Opinion
Appeal from the District Court of the Third District, Alameda County.
This is a suit on a note given by H. C. Dohrs to respondent, January 12, 1869, payable January 12, 1870, with interest at one and a quarter per cent. per month, payable monthly. The note was secured by a mortgage, executed by both H. C. Dohrs and his wife.
The complaint prays for a judgment decreeing that there is due him the full amount of the note, interest, attorney's fees, etc., and that the mortgaged property be sold, etc. The prayer does not ask for a personal judgment against defendants, or either of them--but asks, that if the proceeds do not pay the debt, the judgment may be docketed, etc.
The transcript does not show that the demurrer was overruled or sustained--but it is presumed that it was overruled.
The complaint was filed September 29th, 1869, and judgment rendered October 26th, 1869--more than two months before the note fell due. Judgment was for plaintiff by default.
The judgment recites, that the Court found that H. C. Dohrs owed plaintiff $ 11,247.96, on the note, and $ 1,124.79, in gold coin, for counsel's fees in this action. A personal judgment was entered against both defendants, for both said sums in gold coin and costs. The judgment directs all the mortgaged property to be sold, and that the Sheriff pay plaintiff out of the proceeds, the amount of the judgment, costs, commission, etc.
COUNSEL:
The personal judgment is entered up against both husband and wife--whereas, the husband alone signed the note. Even if the wife had signed, she could not bind herself by such a contract--as it does not appear to concern her separate property.

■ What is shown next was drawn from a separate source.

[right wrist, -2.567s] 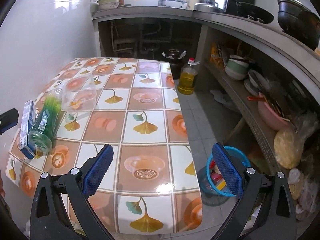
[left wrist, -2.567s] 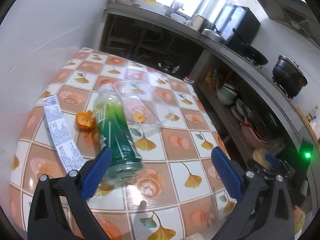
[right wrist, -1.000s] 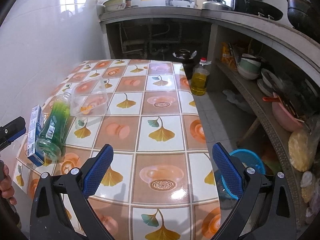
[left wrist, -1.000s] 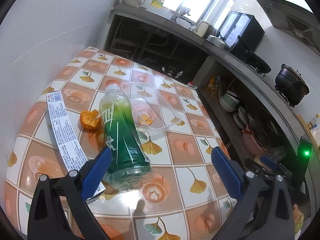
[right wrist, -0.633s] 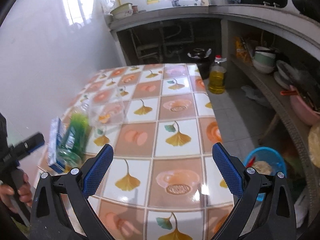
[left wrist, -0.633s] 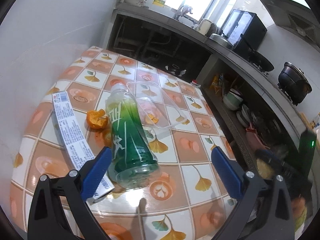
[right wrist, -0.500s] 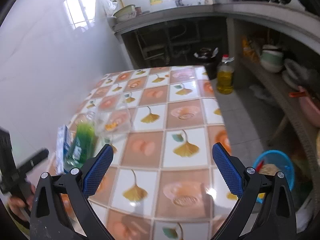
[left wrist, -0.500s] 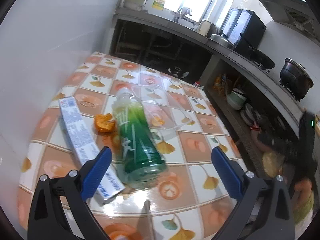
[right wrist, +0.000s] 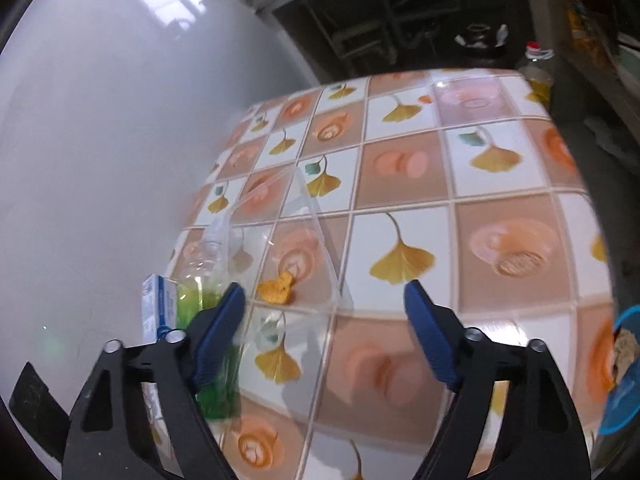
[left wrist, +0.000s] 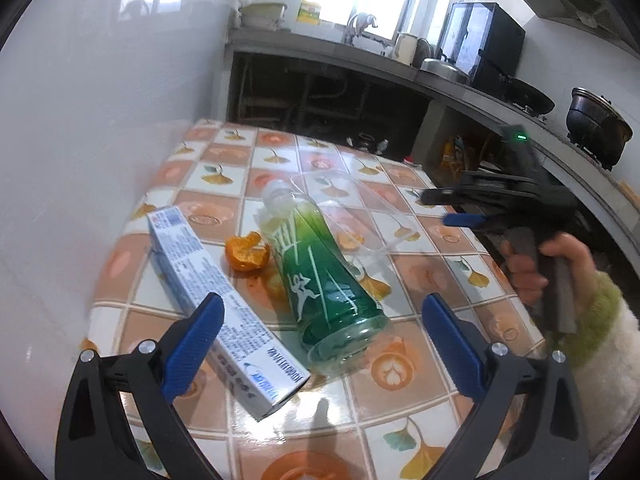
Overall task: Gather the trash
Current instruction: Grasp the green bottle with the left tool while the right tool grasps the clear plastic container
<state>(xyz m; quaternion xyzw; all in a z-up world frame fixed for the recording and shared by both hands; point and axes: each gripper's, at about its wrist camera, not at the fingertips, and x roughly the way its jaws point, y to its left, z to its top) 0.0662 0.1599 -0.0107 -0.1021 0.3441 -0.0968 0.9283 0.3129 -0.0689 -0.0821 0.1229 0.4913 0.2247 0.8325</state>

The judgment exceeds the relief asked for. (Practice Act, Sec. 147; 27 Cal. 655; 29 Cal. 165.)
The judgment was rendered two months before the note fell due.
Section 246 of the Practice Act prohibits personal judgments in foreclosure cases. This section allows but one action for the recovery of any debt, or the enforcement of any right, secured by mortgage--and action must be in accordance with the three Sections 246, 247 and 248, being Ch. I.
The note did not fall due until three months after suit was commenced, and until two months after the judgment was rendered.
Only sufficient of the land should have beensold to pay the interest then due.
Charles A. Tuttle, for Appellants.
H. P. Watkins and H. P. Irving, for Respondents.
JUDGES: Rhodes, C. J., delivered the opinion of the Court.
OPINION
RHODES, Judge
The judgment for the principal of the promissory note is erroneous--because the complaint shows, that when the action was commenced, the note had not become due. The plaintiff might have taken a judgment for a sale of so much of the mortgaged premises, as might be necessary to satisfy the interest then due; but the order for the sale of all the premises was erroneous. The personal judgment against the defendant was erroneous. (See Practice Act, Sec. 246.)
Judgment reversed, and cause remanded.